- _WORK INSTRUCTION_
Repeat exactly, please, the opening lines of the data below, through and including the line where "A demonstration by" sits.
++++ COLLECTED MATERIAL
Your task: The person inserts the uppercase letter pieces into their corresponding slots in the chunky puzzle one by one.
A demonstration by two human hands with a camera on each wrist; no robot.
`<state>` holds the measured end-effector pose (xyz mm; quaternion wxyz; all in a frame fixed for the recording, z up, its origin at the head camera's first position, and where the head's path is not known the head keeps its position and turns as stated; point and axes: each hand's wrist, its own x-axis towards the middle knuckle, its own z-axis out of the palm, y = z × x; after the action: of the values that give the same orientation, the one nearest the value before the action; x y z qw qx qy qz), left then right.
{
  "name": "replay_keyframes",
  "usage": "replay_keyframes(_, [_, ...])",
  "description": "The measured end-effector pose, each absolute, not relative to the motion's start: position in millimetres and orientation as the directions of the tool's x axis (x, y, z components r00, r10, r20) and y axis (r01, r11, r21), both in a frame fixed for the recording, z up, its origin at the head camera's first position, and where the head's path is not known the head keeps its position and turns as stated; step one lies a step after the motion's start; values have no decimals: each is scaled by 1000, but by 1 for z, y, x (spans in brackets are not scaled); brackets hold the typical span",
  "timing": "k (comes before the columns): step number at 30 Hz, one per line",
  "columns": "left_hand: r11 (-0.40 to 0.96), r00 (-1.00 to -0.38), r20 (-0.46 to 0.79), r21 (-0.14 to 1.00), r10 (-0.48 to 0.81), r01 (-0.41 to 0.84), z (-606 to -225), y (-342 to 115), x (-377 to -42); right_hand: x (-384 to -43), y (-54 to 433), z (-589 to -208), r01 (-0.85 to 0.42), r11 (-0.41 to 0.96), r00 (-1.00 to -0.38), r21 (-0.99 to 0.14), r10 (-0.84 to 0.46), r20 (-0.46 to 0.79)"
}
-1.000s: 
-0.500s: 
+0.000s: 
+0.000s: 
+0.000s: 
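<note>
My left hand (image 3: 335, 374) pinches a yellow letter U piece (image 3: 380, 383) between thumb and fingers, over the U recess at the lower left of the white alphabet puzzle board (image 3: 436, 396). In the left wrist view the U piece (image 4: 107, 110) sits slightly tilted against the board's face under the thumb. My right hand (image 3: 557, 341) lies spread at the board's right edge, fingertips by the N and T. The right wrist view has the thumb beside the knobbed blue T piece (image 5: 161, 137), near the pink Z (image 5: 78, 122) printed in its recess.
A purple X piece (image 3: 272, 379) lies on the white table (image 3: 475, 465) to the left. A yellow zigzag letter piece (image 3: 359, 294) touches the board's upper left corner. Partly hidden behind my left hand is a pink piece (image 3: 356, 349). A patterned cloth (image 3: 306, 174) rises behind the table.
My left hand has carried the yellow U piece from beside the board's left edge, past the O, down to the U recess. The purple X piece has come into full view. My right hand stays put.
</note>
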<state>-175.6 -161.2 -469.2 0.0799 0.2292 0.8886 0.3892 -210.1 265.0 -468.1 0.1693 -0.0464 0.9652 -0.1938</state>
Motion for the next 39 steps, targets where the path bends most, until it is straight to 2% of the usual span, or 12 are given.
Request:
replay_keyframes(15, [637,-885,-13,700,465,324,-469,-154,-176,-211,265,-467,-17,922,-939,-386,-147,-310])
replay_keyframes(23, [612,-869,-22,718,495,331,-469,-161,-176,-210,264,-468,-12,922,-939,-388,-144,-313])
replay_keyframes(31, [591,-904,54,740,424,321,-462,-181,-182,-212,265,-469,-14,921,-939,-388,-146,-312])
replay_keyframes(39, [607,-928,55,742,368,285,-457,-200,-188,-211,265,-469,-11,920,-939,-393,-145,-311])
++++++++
- _COMPLETED EXERCISE_
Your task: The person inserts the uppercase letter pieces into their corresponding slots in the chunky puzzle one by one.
A demonstration by two human hands with a camera on each wrist; no robot.

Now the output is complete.